Colbert a simplement posé les bases d’une conditionnalité renforcée qui n’a eu de cesse de s’amplifier depuis : tu peux pêcher ton poisson… si tu t’acquittes d’un permis, si tu relâches tel calibre de prises, si tu te limites en nombre, si tu t’abstiens à tel moment de la journée, du calendrier, etc.
Certes, certaines dispositions légales très tardives sont justifiées par l’écologie, mais le geste initial colbertien se voulait une entrave sûre miscible en amont de la capture, indépendamment de toute considération biologique, bien sûr.
Car nous ne sommes pas là dans une logique de protection écosystémique, mais dans une démarche de privatisation/étatisation partielle de la ressource.
Amphibologie amphibie

Les pêcheurs au leurre ne peuvent pas pêcher et se reposer en même temps. L’argument du havre ne tient pas.
Un Texan avait déclaré un jour à un ami que « le Texas appartient aux Texans, même la nuit ». Bravade intéressante puisqu’elle tend à rappeler qu’interdire la pêche la nuit ne va pas du tout de soi.
Il n’existe aucune raison biologique ou écologique adossée à cet interdit, simplement une restriction des libertés individuelles pour le seul agrément de la puissance publique.

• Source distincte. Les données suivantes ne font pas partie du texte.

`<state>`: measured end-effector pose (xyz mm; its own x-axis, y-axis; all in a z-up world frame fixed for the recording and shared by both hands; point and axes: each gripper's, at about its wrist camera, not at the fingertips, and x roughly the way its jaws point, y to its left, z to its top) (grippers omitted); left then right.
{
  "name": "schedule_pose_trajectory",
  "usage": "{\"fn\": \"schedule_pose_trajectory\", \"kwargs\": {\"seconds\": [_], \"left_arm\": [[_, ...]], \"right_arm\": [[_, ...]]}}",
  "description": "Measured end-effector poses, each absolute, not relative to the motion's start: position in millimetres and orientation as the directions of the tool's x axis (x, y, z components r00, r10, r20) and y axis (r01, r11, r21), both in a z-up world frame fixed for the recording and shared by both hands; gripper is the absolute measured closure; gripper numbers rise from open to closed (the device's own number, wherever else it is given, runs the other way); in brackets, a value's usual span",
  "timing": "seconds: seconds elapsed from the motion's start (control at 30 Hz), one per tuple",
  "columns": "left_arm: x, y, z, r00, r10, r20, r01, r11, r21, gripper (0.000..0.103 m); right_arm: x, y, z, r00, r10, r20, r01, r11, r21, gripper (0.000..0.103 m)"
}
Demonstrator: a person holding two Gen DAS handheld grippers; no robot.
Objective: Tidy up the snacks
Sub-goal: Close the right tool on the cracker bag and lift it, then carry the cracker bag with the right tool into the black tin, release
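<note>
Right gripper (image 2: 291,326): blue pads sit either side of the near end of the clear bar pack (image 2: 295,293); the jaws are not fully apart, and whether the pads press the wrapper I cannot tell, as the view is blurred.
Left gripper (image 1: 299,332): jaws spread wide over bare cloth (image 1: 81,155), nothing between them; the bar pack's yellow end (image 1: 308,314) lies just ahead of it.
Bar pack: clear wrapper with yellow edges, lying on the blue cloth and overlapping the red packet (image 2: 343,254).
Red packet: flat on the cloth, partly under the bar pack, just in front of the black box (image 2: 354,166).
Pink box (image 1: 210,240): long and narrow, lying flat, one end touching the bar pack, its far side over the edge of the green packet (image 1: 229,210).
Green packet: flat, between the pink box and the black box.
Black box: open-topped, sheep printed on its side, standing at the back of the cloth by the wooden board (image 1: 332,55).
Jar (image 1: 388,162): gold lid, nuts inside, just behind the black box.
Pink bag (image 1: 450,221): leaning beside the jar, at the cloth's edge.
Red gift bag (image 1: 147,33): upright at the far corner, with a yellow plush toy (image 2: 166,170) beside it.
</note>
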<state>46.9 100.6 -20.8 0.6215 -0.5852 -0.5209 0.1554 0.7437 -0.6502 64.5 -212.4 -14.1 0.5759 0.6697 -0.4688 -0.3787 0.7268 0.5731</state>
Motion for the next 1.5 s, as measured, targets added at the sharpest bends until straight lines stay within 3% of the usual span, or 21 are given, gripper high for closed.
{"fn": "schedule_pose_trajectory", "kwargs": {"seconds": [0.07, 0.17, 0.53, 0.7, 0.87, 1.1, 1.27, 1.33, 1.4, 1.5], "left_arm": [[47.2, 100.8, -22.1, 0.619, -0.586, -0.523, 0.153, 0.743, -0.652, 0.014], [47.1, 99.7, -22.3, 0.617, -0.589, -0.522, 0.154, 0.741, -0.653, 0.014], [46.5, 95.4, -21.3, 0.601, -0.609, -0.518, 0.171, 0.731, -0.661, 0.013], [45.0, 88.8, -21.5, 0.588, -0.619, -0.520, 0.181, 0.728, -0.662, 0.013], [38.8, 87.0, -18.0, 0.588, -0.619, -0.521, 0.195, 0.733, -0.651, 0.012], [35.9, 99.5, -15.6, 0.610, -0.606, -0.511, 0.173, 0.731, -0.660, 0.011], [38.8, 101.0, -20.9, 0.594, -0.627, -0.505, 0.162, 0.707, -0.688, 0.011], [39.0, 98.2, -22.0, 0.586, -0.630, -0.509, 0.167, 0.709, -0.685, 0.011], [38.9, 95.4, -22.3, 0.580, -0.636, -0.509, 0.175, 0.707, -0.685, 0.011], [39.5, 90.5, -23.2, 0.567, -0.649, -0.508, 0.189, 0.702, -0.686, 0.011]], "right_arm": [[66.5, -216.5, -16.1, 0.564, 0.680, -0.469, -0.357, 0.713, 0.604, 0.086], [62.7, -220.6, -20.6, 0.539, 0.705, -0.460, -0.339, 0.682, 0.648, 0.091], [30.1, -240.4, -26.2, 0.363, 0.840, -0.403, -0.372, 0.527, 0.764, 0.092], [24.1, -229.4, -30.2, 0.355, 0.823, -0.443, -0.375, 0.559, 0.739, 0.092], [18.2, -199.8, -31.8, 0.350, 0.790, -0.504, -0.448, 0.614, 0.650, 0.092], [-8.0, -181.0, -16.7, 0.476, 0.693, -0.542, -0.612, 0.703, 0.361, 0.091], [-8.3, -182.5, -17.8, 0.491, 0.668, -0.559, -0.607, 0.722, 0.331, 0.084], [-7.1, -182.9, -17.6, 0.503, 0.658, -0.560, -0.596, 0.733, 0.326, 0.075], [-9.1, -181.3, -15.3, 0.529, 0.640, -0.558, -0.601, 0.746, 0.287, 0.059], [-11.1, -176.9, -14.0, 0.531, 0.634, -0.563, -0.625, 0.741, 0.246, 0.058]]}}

En Europe, si les Anglais ont une vision plus modérée de la propriété privée, c’est que sur leur île le servage a disparu très tôt, et la paysannerie s’est rapidement transformée en fermiers indépendants.
Mêmes les ouvriers agricoles journaliers obtenaient des concessions de champs en plus de leurs émoluments. Marx ira jusqu’à dire que le féodalisme y tirait sa valeur moins de la plus-value que de sa démographie. Je ne sais pas si cela est vrai, mais force est de constater que dans le reste de l’Europe et en France tout particulièrement, le passage de la propriété tutélaire à la propriété privée (en gros d’un féodalisme médiéval à un féodalisme capitalistique) a jeté dans la misère, la mendicité et la délinquance des millions d’individus à travers toute l’Europe.
Les bouches autrefois nourries par les terres arables devinrent soudainement les ennemies de ces mêmes terres devenues pacages. On a massivement arrêté, fouetté, mutilé et exécuté au nom de la propriété privée.
On pourrait alors croire que la Révolution Française allait remettre les choses à plat. Les choses sont plus complexes. La propriété privée a en effet cette ambiguïté amphibologique caractéristique : si son rejet préparait à la Révolution, aussitôt la Bourgeoisie prit sa défense pour en faire le meilleur héritage de cette Révolution.
On voit aujourd’hui la manière dont une même notion, par exemple “républicain”, peut vouloir dire un jour une chose puis le lendemain son contraire. Il en va de même à toutes les époques.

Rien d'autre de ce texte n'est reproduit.